▶ [TO DO] Output the whole listing exactly, with no pictures.

▶ [GIVEN DATA]
╔══

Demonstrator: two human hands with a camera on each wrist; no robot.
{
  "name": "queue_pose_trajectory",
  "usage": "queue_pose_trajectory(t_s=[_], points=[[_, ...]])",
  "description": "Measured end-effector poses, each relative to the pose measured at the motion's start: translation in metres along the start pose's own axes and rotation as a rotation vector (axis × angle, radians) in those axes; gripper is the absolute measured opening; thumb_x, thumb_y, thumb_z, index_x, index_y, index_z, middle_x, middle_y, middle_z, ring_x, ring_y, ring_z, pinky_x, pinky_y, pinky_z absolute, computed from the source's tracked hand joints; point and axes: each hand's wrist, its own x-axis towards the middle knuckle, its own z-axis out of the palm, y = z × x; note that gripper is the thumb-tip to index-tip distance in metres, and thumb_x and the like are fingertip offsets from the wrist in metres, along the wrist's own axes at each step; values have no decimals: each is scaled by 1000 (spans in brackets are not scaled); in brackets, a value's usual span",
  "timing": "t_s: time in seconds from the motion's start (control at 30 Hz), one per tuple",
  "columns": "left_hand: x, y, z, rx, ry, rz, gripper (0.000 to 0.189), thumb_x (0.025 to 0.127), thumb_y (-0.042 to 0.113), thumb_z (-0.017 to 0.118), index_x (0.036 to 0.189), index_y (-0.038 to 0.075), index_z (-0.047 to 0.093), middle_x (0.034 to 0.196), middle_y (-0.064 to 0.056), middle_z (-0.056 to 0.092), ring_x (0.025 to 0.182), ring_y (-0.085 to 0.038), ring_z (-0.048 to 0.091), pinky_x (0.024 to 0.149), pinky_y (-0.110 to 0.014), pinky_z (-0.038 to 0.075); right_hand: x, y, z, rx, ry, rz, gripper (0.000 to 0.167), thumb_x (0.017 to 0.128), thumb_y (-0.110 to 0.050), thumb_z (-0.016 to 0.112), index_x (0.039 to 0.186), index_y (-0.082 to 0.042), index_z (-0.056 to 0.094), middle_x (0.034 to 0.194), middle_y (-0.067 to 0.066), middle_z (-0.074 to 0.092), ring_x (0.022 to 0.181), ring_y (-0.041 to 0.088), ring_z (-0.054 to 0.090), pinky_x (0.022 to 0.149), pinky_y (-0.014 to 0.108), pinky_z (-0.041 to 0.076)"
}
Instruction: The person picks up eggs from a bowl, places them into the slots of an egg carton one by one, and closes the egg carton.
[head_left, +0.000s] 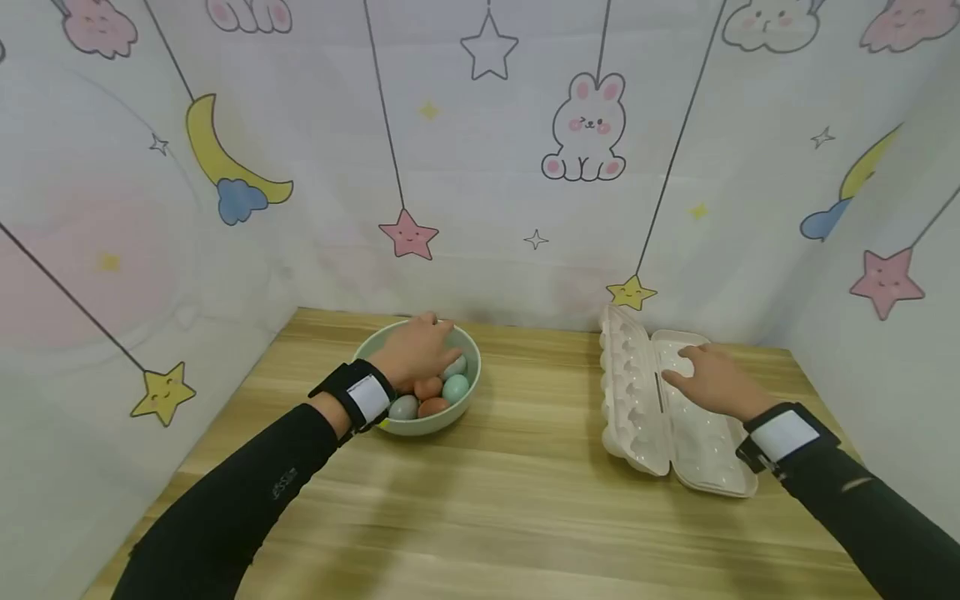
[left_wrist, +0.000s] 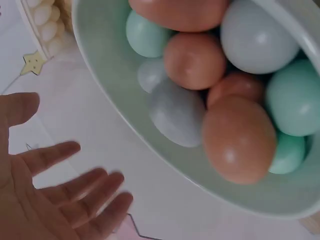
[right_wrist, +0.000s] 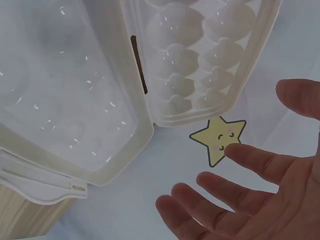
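On the left of the table, a pale green bowl [head_left: 422,427] holds several eggs in brown, grey and mint, among them a brown egg [left_wrist: 239,140] and a mint egg [head_left: 455,388]. Above this bowl is my left hand [head_left: 420,350], its fingers spread and holding nothing in the left wrist view. To the right lies a beige egg carton [head_left: 716,467], unfolded, with its cupped half [right_wrist: 175,65] raised along the left side. My right hand [head_left: 712,382] hovers over the flatter half, fingers extended and apart, with nothing in its grasp.
The wooden table [head_left: 517,500] has bare wood between bowl and carton and in front of them. White fabric [head_left: 487,167] printed with stars, moons and a rabbit rises behind the table and along both sides.
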Motion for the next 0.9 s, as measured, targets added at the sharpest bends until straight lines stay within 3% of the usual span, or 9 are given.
queue_pose_trajectory(t_s=[0.13, 0.23, 0.37, 0.5, 0.6, 0.73, 0.83, 0.9], points=[[2, -12, -1, -69, -22, 9, 33, 96, 24, 55, 121, 4, 62, 116, -16, 59, 107, -31, 57, 90, -47, 47, 0, 16, -5, 16, -29, 31, 61, 98, -32, 52, 124, 23, 46, 121, 43, 50, 110, 56, 50, 89, 62, 43], [2, -20, 0, -106, -67, -12, 24, 93, 17, 57, 112, 4, 63, 112, -14, 62, 103, -31, 58, 87, -48, 47, 0, 29, -8, 19, -43, 47, 60, 98, -31, 52, 120, 25, 46, 120, 44, 50, 108, 57, 51, 87, 61, 44], [2, -26, 2, -167, -158, -68, 30, 96, 20, 58, 122, 5, 63, 119, -14, 62, 107, -31, 57, 91, -47, 46, -2, 48, -11, 27, -43, 63, 60, 97, -28, 52, 119, 28, 45, 119, 47, 47, 109, 60, 48, 87, 63, 43], [1, -29, 1, -147, -210, -97, 39, 92, 20, 63, 129, 6, 61, 123, -16, 59, 110, -33, 53, 92, -47, 45, -5, 65, -17, 35, -63, 120, 64, 95, -28, 54, 121, 29, 42, 121, 49, 43, 110, 63, 44, 87, 66, 41], [1, -34, 2, -80, -208, -76, 45, 85, 15, 67, 128, 4, 59, 124, -18, 59, 114, -33, 50, 94, -47, 44, -6, 77, -19, 59, -99, 182, 71, 95, -31, 54, 125, 31, 35, 125, 51, 37, 114, 64, 38, 91, 68, 37], [-2, -42, 5, -67, -183, -49, 34, 83, 12, 66, 115, 2, 60, 108, -15, 61, 102, -32, 52, 84, -44, 45, -7, 87, -19, 115, -175, 266, 83, 94, -36, 53, 129, 33, 24, 132, 53, 25, 120, 66, 28, 96, 69, 32], [-6, -48, 8, -85, -182, -67, 28, 83, 12, 63, 107, 1, 57, 96, -15, 56, 93, -32, 50, 76, -42, 42, -7, 93, -18, 168, -238, 327, 89, 93, -40, 52, 131, 34, 17, 133, 53, 20, 120, 66, 31, 91, 65, 40], [-9, -53, 12, -108, -187, -94, 29, 82, 13, 64, 108, 2, 55, 98, -15, 54, 95, -32, 50, 77, -42, 42, -6, 98, -15, 216, -278, 359, 90, 93, -41, 51, 132, 32, 17, 133, 52, 22, 117, 64, 36, 85, 59, 47]])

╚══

▶ [RESPONSE]
Demonstrator: two human hands with a camera on each wrist; no robot.
{
  "name": "queue_pose_trajectory",
  "usage": "queue_pose_trajectory(t_s=[_], points=[[_, ...]])",
  "description": "Measured end-effector poses, each relative to the pose measured at the motion's start: translation in metres along the start pose's own axes and rotation as a rotation vector (axis × angle, radians) in those axes; gripper is the absolute measured opening; thumb_x, thumb_y, thumb_z, index_x, index_y, index_z, middle_x, middle_y, middle_z, ring_x, ring_y, ring_z, pinky_x, pinky_y, pinky_z absolute, computed from the source's tracked hand joints; point and axes: each hand's wrist, its own x-axis towards the middle knuckle, its own z-axis out of the palm, y = z × x; note that gripper is the thumb-tip to index-tip distance in metres, and thumb_x and the like are fingertip offsets from the wrist in metres, along the wrist's own axes at each step; values have no decimals: each is scaled by 1000 (spans in brackets are not scaled); in brackets, a value's usual span",
  "timing": "t_s: time in seconds from the motion's start (control at 30 Hz), one per tuple",
  "columns": "left_hand: x, y, z, rx, ry, rz, gripper (0.000 to 0.189), thumb_x (0.025 to 0.127), thumb_y (-0.042 to 0.113), thumb_z (-0.017 to 0.118), index_x (0.036 to 0.189), index_y (-0.038 to 0.075), index_z (-0.047 to 0.093), middle_x (0.034 to 0.196), middle_y (-0.064 to 0.056), middle_z (-0.056 to 0.092), ring_x (0.025 to 0.182), ring_y (-0.085 to 0.038), ring_z (-0.048 to 0.091), pinky_x (0.024 to 0.149), pinky_y (-0.110 to 0.014), pinky_z (-0.038 to 0.075); right_hand: x, y, z, rx, ry, rz, gripper (0.000 to 0.167), thumb_x (0.017 to 0.128), thumb_y (-0.110 to 0.050), thumb_z (-0.016 to 0.112), index_x (0.039 to 0.186), index_y (-0.082 to 0.042), index_z (-0.056 to 0.094), middle_x (0.034 to 0.194), middle_y (-0.067 to 0.066), middle_z (-0.074 to 0.092), ring_x (0.022 to 0.181), ring_y (-0.041 to 0.088), ring_z (-0.054 to 0.090), pinky_x (0.022 to 0.149), pinky_y (-0.014 to 0.108), pinky_z (-0.041 to 0.076)"
}
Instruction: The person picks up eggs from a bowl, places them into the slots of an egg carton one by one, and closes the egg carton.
[head_left, +0.000s] 
[left_wrist, +0.000s] 
[right_wrist, +0.000s] 
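On the left of the table, a pale green bowl [head_left: 422,427] holds several eggs in brown, grey and mint, among them a brown egg [left_wrist: 239,140] and a mint egg [head_left: 455,388]. Above this bowl is my left hand [head_left: 420,350], its fingers spread and holding nothing in the left wrist view. To the right lies a beige egg carton [head_left: 716,467], unfolded, with its cupped half [right_wrist: 175,65] raised along the left side. My right hand [head_left: 712,382] hovers over the flatter half, fingers extended and apart, with nothing in its grasp.
The wooden table [head_left: 517,500] has bare wood between bowl and carton and in front of them. White fabric [head_left: 487,167] printed with stars, moons and a rabbit rises behind the table and along both sides.
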Motion for the next 0.9 s, as measured, targets added at the sharpest bends until straight lines stay within 3% of the usual span, or 9 are given.
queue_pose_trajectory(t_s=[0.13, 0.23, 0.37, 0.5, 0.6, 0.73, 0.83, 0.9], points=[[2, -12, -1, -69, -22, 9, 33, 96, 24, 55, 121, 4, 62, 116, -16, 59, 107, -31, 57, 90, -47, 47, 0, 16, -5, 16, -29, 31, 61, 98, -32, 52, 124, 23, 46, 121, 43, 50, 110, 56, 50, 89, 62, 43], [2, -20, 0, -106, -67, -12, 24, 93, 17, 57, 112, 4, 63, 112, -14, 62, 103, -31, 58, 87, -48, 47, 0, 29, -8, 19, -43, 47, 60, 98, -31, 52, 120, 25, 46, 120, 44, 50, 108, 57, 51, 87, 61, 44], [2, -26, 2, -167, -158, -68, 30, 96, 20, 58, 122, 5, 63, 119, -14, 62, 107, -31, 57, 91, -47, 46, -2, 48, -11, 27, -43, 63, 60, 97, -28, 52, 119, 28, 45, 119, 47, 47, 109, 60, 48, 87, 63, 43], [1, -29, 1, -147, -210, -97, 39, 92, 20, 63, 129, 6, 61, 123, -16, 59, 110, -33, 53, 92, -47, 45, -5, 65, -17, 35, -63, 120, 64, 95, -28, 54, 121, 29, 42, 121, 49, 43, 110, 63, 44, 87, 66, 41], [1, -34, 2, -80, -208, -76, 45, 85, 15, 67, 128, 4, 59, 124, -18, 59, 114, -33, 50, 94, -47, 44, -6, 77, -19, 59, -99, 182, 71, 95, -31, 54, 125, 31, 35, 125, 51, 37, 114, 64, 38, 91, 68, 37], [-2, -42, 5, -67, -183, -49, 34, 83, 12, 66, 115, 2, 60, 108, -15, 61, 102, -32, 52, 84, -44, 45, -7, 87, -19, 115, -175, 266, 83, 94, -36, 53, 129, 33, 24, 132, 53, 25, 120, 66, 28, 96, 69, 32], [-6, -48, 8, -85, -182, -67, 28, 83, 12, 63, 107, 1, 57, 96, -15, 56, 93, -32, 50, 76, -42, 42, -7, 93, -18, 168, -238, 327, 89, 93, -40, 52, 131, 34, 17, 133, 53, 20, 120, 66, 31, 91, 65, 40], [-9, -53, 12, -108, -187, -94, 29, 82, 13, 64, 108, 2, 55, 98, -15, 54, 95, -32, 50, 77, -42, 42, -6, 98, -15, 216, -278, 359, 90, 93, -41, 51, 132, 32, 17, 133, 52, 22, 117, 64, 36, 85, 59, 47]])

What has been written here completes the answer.